03-Linux_NPU_YOLOv5s_Object_Detection

Symbol Explanation

SDK$: Refers to the source code path.
console$: Generally refers to the command-line console of the motherboard. Mainboard Command-line Console
ADB$: Android Debug Bridge command-line tool, generally refers to an environment where ADB can be run.

1. What is NPU YOLOV5S

YOLOV5S is an object detection algorithm in computer vision. It is part of the YOLO (You Only Look Once) series, developed by Joseph Redmon, Alexey Bochkovskiy, and others.
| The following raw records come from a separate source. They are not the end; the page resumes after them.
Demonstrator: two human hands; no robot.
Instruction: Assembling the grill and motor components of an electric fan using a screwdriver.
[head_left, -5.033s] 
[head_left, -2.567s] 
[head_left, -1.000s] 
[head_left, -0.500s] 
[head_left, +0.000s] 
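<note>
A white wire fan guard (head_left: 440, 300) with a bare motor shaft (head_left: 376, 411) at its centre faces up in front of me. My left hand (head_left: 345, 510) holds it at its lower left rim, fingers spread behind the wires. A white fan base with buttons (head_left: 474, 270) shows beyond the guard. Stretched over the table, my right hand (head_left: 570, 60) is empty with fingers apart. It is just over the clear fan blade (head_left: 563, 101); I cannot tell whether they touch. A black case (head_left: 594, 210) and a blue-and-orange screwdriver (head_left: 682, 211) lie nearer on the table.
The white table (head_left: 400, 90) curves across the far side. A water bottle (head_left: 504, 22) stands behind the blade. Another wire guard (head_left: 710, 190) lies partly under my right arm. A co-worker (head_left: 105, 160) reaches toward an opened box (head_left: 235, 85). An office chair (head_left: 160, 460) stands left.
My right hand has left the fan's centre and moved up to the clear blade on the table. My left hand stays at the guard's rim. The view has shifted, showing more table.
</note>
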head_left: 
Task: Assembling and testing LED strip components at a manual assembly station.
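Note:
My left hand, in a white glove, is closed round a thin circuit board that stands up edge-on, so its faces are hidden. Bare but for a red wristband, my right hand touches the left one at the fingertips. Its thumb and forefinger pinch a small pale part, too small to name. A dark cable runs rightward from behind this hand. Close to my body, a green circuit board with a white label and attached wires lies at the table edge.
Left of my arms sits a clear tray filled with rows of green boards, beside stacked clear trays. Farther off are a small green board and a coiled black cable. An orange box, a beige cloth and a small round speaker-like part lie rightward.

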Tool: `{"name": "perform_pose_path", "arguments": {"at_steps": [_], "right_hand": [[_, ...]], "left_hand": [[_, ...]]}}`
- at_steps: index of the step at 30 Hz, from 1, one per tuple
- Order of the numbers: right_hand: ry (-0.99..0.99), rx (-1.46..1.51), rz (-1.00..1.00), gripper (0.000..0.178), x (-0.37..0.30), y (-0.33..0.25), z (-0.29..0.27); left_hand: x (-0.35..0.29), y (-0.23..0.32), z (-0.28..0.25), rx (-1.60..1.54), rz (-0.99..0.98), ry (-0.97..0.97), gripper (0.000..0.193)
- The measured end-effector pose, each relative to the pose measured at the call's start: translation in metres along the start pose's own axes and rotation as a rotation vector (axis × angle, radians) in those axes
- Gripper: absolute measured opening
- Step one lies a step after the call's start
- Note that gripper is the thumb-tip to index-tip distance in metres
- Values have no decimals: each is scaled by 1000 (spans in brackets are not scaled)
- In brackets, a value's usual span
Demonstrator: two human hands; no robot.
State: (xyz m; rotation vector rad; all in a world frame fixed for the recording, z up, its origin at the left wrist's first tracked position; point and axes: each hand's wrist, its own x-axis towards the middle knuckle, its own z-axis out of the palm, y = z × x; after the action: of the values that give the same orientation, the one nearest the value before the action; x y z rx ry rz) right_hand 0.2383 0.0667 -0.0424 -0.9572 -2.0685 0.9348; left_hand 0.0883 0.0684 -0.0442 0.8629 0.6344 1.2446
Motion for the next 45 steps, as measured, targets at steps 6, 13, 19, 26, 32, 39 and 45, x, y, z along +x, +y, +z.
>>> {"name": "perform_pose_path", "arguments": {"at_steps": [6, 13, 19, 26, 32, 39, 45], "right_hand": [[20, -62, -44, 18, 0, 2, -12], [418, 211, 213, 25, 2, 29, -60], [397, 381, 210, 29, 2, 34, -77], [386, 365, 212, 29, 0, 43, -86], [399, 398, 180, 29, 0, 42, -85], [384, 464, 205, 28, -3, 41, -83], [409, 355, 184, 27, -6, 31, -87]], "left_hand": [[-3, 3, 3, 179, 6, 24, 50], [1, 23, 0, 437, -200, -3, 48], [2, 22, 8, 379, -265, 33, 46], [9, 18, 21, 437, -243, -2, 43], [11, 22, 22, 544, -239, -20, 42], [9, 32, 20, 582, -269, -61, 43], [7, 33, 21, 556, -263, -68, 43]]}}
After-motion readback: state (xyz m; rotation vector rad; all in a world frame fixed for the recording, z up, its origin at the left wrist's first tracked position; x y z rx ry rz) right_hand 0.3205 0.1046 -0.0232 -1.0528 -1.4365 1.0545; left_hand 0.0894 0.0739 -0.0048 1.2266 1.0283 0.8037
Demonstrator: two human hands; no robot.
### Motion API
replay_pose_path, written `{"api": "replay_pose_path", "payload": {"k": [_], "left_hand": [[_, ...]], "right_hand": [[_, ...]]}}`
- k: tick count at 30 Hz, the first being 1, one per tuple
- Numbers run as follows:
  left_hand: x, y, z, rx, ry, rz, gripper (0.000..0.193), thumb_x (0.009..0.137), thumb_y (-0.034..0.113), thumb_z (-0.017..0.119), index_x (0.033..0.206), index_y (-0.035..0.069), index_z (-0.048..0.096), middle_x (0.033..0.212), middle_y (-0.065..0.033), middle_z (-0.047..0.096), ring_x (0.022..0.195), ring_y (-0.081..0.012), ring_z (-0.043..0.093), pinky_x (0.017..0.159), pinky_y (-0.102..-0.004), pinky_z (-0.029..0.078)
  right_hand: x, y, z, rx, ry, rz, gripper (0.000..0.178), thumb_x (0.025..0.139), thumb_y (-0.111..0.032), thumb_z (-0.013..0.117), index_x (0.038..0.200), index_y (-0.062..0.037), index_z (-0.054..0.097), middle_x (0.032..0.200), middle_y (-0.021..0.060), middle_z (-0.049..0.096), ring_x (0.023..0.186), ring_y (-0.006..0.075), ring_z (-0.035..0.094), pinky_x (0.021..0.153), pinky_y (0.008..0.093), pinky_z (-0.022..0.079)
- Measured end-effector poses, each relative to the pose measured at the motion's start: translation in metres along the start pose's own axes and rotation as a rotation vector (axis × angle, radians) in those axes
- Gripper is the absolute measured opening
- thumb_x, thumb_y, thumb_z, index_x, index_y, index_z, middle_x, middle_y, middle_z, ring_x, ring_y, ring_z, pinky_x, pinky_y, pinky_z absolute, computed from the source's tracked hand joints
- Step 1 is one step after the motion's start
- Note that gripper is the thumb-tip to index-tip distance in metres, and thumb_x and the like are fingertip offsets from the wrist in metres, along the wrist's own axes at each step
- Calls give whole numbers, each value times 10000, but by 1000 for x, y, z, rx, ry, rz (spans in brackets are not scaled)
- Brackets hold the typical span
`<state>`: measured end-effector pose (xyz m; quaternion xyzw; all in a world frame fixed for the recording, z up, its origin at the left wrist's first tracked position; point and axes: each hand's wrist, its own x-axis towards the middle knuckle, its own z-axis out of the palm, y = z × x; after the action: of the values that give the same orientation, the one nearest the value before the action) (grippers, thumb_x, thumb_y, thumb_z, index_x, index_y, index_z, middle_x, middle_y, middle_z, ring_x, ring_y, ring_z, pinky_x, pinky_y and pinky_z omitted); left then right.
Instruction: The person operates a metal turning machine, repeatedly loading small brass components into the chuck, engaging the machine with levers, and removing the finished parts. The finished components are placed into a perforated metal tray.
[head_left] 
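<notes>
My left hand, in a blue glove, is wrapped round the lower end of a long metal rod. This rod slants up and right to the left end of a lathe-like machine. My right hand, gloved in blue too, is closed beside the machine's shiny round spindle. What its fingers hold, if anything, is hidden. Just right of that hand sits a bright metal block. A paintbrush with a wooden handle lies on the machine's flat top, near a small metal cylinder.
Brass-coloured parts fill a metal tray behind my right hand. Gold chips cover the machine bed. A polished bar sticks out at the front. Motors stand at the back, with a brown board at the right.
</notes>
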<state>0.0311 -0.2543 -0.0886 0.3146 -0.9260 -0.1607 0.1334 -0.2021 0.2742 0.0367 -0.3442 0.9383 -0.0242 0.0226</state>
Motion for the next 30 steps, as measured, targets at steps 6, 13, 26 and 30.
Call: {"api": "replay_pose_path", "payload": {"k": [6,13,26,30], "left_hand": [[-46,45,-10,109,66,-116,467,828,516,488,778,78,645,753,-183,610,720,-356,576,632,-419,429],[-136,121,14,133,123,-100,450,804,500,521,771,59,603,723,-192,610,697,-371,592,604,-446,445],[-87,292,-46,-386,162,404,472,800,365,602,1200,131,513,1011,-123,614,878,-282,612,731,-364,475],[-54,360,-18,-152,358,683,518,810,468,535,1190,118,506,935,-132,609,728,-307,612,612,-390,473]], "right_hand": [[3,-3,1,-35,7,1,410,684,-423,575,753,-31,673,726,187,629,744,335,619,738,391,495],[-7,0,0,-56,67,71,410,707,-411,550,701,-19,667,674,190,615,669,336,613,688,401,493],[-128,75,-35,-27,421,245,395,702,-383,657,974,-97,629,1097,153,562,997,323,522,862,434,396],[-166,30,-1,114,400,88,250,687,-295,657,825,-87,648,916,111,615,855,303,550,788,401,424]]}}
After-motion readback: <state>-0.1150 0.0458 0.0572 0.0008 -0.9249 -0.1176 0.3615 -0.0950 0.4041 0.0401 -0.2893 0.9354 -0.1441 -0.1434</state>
The YOLO algorithm series is known for its fast real-time object detection capabilities, which can detect and locate multiple objects in images or videos, including the object's category and position.

YOLOv5S is a variant in the YOLOv5 series. Different versions of YOLOv5 have different performance and model complexities. Usually, the "S" in YOLOv5S may stand for "Small", which means it might be a lightweight model suitable for running in resource-constrained environments, such as mobile devices or embedded systems. YOLOv5S may make a trade-off between speed and accuracy to adapt to different application scenarios.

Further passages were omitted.